GMA3: What You Need to Know (often shortened to simply GMA3) is an American daytime news program broadcast by ABC. Anchored by Jennifer Ashton, DeMarco Morgan and Rhiannon Ally. It is an afternoon spin-off of ABC's national morning show Good Morning America.

The series originally premiered on September 10, 2018, as GMA Day. Hosted by Michael Strahan and Sara Haines, it replaced The Chew (which had in turn, replaced ABC's soap opera All My Children) on ABC's daytime lineup. In late January 2019, the program was rebranded as GMA3: Strahan & Sara (or simply Strahan & Sara) to place a larger emphasis on its hosts. After filling in for Haines while she was on maternity leave, actress Keke Palmer joined the program full-time in August 2019, and it was renamed accordingly to Strahan, Sara & Keke.

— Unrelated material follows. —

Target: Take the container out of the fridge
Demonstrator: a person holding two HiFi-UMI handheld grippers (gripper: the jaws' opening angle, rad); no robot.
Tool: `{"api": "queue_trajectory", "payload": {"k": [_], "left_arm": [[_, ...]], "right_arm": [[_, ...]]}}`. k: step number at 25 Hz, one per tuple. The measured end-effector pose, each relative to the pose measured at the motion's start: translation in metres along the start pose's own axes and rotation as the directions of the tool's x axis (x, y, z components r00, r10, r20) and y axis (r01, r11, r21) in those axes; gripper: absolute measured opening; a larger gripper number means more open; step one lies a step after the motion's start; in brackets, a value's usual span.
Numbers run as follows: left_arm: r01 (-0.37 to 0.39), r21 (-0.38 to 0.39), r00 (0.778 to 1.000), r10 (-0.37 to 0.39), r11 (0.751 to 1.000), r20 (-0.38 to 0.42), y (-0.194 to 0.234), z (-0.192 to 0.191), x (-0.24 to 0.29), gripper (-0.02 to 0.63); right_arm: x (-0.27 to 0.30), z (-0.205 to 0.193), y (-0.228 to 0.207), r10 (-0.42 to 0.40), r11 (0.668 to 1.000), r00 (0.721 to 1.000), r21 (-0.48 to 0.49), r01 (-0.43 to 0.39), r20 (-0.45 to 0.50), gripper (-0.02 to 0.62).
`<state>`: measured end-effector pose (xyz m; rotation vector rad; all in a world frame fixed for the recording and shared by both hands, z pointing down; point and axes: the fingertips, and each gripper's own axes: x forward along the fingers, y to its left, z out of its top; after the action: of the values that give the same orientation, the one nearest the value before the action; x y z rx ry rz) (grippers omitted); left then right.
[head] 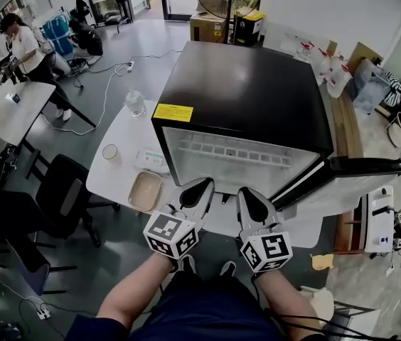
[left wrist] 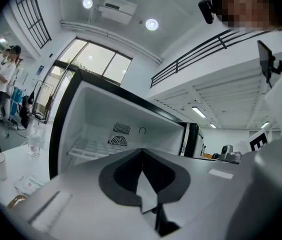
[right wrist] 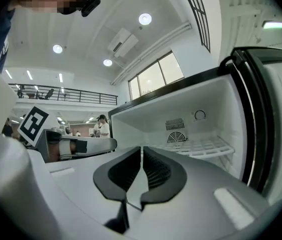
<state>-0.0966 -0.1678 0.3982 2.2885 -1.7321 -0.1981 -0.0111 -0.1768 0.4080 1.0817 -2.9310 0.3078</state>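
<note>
Currently, a person is holding two grippers side by side, both pointing at the open front of a black mini fridge (head: 250,98). The fridge is standing on a white table (head: 115,183), its door (head: 371,165) swung open to the right. The left gripper (head: 202,185) is showing its jaws pressed together, with nothing between them. The right gripper (head: 247,192) is likewise showing jaws meeting at the tips, gripping nothing. The beige container (head: 146,190) is sitting on the table outside the fridge, just left of the left gripper. A cup (head: 109,151) and a clear bottle (head: 135,104) are standing farther back on the table.
</note>
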Motion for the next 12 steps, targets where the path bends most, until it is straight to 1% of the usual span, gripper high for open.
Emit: {"api": "queue_trajectory", "payload": {"k": [1, 2, 5, 12], "left_arm": [[0.002, 0.009, 1.0, -0.002, 1.0, 0.006, -0.002, 0.003, 0.001, 0.003], [0.002, 0.019, 1.0, -0.002, 1.0, 0.01, -0.004, 0.005, 0.002, 0.003], [-0.003, 0.036, 1.0, 0.003, 0.999, 0.016, -0.007, 0.008, 0.004, 0.003], [0.003, 0.04, 1.0, -0.004, 0.999, 0.019, -0.013, 0.01, 0.013, 0.003]], "right_arm": [[0.0, 0.003, 0.0, 0.008, 1.0, 1.0, 0.005, -0.008, 0.01, 0.011], [0.0, 0.006, 0.001, 0.015, 1.0, 1.0, 0.008, -0.015, 0.017, 0.008], [0.0, 0.012, 0.0, 0.018, 1.0, 1.0, -0.006, -0.017, 0.024, 0.008], [0.002, 0.026, 0.004, 0.035, 0.997, 0.999, -0.067, -0.033, 0.024, 0.008]]}}
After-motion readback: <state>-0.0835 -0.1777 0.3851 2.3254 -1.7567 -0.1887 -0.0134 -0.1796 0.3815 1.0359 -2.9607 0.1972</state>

On March 17, 2020, Strahan, Sara & Keke was suspended due to the onset of the COVID-19 pandemic in the United States, with ABC replacing it with Pandemic: What You Need to Know—a newscast produced by ABC News Live to cover topics relating to the pandemic. Although billed as a temporary replacement for Strahan, Sara & Keke, the What You Need to Know format would eventually become permanent, with the Pandemic branding replaced by GMA3  in June, and Holmes added as a co-anchor in September.

History

Precursor 
Following the cancellation of ABC's short-lived daytime talk show The Revolution (a canceled replacement of One Life to Live), ABC aired an afternoon spin-off of Good Morning America titled Good Afternoon America as an interim replacement from July to September 2012. Hosted by Josh Elliott and Lara Spencer, the program filled the 2:00 p.m. ET/PT timeslot until September 10, 2012, when General Hospital was moved up into the timeslot, and ABC gave the 3:00 p.m. hour back to its affiliates. ABC promoted the limited-run series as primarily focusing on celebrity and pop culture topics. It departed from that format once to provide live coverage of the aftermath of the Aurora theater shooting.

Premiere 

On May 23, 2018, ABC announced that it had canceled The Chew, and that the program would be replaced by a new third hour of Good Morning America. In July 2018, the title of the program was announced as GMA Day, co-hosted by GMA anchor Michael Strahan and The View panelist Sara Haines.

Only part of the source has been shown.